■ **EXERCISE DIRECTIONS**
Copy out the material in full. Leave every line as it is.

** RAW DATA follows **

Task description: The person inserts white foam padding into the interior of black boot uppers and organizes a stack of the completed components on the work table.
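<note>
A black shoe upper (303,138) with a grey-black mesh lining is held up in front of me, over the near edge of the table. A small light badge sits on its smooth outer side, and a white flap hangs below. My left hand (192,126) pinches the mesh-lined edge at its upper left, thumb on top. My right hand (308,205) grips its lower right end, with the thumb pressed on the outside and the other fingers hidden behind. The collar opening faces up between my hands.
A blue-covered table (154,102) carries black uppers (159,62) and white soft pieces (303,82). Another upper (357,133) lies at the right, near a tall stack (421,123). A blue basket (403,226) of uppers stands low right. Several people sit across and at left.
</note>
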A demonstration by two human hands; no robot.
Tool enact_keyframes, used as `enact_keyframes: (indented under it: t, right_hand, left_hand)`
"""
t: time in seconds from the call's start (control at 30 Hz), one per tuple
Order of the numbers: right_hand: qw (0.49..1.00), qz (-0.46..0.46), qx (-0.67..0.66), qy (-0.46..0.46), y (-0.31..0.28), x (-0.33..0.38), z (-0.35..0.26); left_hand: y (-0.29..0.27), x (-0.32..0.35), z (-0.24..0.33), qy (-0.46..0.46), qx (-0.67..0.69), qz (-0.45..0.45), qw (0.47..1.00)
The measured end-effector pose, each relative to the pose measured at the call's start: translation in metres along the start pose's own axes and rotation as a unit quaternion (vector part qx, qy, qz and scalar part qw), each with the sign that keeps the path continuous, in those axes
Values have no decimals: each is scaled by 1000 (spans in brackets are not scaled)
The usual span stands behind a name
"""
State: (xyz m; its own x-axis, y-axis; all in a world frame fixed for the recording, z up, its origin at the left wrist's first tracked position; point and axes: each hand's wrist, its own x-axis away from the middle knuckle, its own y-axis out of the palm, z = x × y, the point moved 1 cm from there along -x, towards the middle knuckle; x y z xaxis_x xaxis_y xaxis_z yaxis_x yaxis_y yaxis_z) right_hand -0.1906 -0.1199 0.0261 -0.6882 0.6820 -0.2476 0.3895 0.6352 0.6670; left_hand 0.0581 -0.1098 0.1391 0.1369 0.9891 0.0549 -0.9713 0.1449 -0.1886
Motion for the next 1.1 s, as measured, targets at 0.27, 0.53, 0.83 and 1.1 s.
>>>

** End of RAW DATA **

■ **ANSWER BELOW**
Task description: The person inserts white foam padding into the interior of black boot uppers and organizes a stack of the completed components on the work table.
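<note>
A black shoe upper (303,138) with a grey-black mesh lining is held up in front of me, over the near edge of the table. A small light badge sits on its smooth outer side, and a white flap hangs below. My left hand (192,126) pinches the mesh-lined edge at its upper left, thumb on top. My right hand (308,205) grips its lower right end, with the thumb pressed on the outside and the other fingers hidden behind. The collar opening faces up between my hands.
A blue-covered table (154,102) carries black uppers (159,62) and white soft pieces (303,82). Another upper (357,133) lies at the right, near a tall stack (421,123). A blue basket (403,226) of uppers stands low right. Several people sit across and at left.
</note>
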A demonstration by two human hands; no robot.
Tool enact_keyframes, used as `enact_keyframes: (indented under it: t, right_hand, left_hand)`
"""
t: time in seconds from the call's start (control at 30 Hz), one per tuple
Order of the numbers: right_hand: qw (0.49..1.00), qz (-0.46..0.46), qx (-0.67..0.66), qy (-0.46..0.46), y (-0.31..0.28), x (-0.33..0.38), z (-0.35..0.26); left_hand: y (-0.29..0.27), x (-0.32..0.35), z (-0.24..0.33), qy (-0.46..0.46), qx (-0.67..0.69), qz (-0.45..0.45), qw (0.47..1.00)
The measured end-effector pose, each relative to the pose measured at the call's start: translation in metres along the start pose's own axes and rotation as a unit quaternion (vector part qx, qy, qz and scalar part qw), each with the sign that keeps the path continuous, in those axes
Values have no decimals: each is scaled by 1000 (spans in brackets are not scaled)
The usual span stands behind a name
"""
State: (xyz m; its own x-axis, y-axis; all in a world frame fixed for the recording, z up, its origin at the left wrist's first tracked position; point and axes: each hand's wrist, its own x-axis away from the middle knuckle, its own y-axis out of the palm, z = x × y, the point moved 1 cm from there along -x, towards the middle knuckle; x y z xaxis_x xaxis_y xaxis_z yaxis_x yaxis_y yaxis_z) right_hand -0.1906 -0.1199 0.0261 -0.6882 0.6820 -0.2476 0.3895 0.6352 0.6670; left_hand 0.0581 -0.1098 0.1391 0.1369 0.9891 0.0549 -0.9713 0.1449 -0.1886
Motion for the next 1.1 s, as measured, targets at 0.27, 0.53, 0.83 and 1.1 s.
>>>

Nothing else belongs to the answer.